With this in mind and assuming your household income is at the middle to upper middle class level, it is time to consider the steps necessary to live off of 50% or less of your income. Putting off the mechanics here for a minute, let’s discuss what’s at stake.
We are talking about becoming free from the need to work for pay in the reasonable time period of 10 years. Imagine yourself back 10 years ago from today and consider whether it would have been worth it to permanently walk away from your job tomorrow. And if you think about it, the only real skill required for an eventual life of financial freedom is spending less money.
Core Living Expenses
The two major expenses to consider in your quest for financial independence are home and automobile. Get serious right out of the gate and if you own a home consider selling and renting instead. Put an absolute cap on your monthly costs for shelter and move into a modern construction apartment or condominium. Rent for less, eliminate all maintenance costs and pay less for utilities and insurance. And then take whatever equity you have in your home and invest it in a total market index fund. Making this change can easily add up to $1000-$2000 per month in savings. Multiplying $1500 times our 10 year factor of 183 equals $274,500.
According to AAA here in the United States, the average cost per mile to drive a car this past year was about 57 cents per mile or $8600 per year. Consider moving as close as possible to your place of employment to cut down on mileage or even eliminate the need for 1 car in a two car household. If you cut back from 30,000 household miles a year to 15,000 miles, the per mile calculation produces a monthly savings of $712.50. Our Savings Multiplier of 183 applied to the monthly figure of $712.50 equals a 10 year result of $130,387.
Other Lifestyle Expenses
The same basic math applies to many other common expenses. Consider areas such as clothing, vacation, recreational vehicles, cable, grocery, restaurants, alcohol and the petty cash burned day to day through sheer carelessness. For a professional couple living the good life this can easily add up to $1,500-$3,000 per month. The product of $2,250 times 183 is $411,750.
The bottom line is that as a household earning $120,000 per year or a bachelor earning $60,000, if you sell out to the desire for financial independence you can certainly live off of half your pay and invest the rest. Consider your bank account and a future of freedom your new status symbols instead the standard path of material possession. With some intelligent application, living more modestly can certainly be done with class and enjoyment.
The Panzer Model
The example figures outlined above basically parallel the Panzer household. We have cut our breakeven point from $90,000 to $45,000 per year following the above model. We live in a luxurious 1700 square foot brand new condominium (with a 3 mile commute to work) and want for nothing. Our current yearly take home pay is about 90K and the difference in cash flow is now being invested on a monthly basis.
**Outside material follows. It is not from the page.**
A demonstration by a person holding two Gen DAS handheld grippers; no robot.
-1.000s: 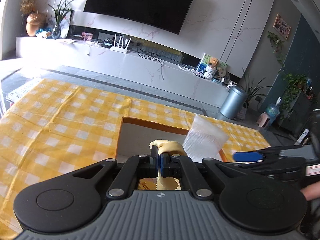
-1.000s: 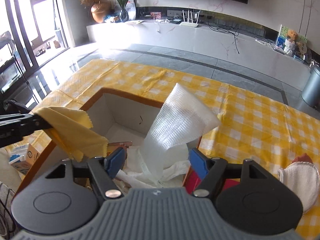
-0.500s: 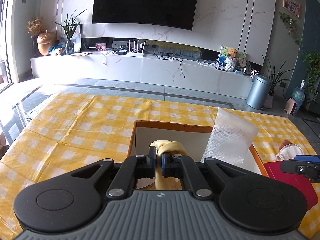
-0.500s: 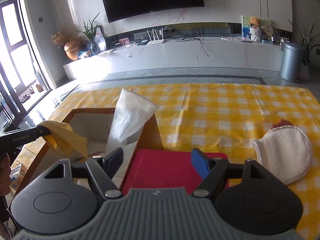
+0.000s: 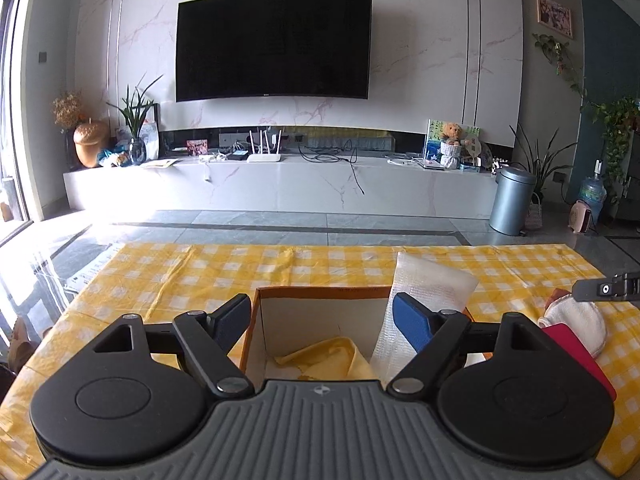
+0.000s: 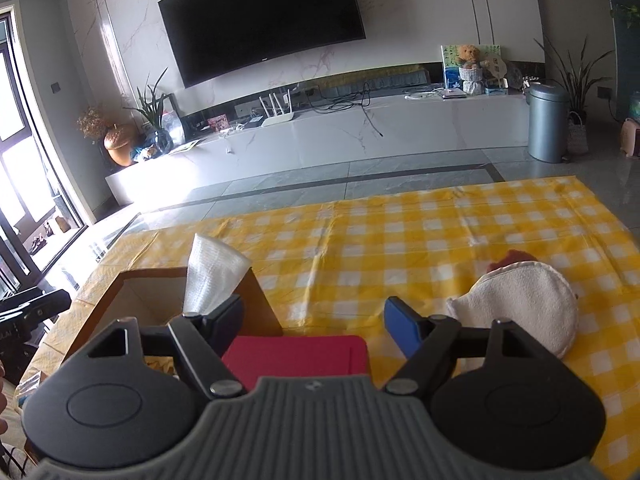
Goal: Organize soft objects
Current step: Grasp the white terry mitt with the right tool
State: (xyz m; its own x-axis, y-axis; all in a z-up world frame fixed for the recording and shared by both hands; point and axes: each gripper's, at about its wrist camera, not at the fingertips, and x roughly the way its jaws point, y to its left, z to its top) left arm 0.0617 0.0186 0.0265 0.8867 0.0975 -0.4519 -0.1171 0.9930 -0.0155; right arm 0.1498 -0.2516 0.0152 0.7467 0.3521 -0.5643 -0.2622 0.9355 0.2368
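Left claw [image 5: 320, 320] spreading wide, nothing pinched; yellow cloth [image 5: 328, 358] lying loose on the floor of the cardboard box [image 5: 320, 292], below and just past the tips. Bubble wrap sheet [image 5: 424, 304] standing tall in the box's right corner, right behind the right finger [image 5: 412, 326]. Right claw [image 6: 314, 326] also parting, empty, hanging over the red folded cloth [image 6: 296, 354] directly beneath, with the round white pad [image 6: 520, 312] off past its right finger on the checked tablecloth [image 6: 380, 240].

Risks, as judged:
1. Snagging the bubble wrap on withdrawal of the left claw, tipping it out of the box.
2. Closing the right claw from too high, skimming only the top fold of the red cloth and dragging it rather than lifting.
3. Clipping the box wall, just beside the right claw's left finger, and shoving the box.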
Our business also realizes gains of about $3K per month through debt service and additional cash flow. In combining our personal and business interests, we realize a steady gain of about 6K per month. Doing some quick math using the Savings Multiplier, added to our current investment totals, leads to an excellent financial future for the Panzers.
Was moving out of our beautiful home and downsizing our lifestyle a big hassle? To be honest, it did wound the pride a little bit. But working 60 hours per week with limited financial progress was much more of a hassle. Working that much without steady monthly gains over the long term was not smart.
Perhaps this is the question you need to ask yourself. Is having to work to survive for the next 25-35 years a bigger hassle than bearing down for a decade to become financially independent for the rest of your life? If yes, then pull the trigger and get started. A life of financial control, freedom and prosperity awaits you.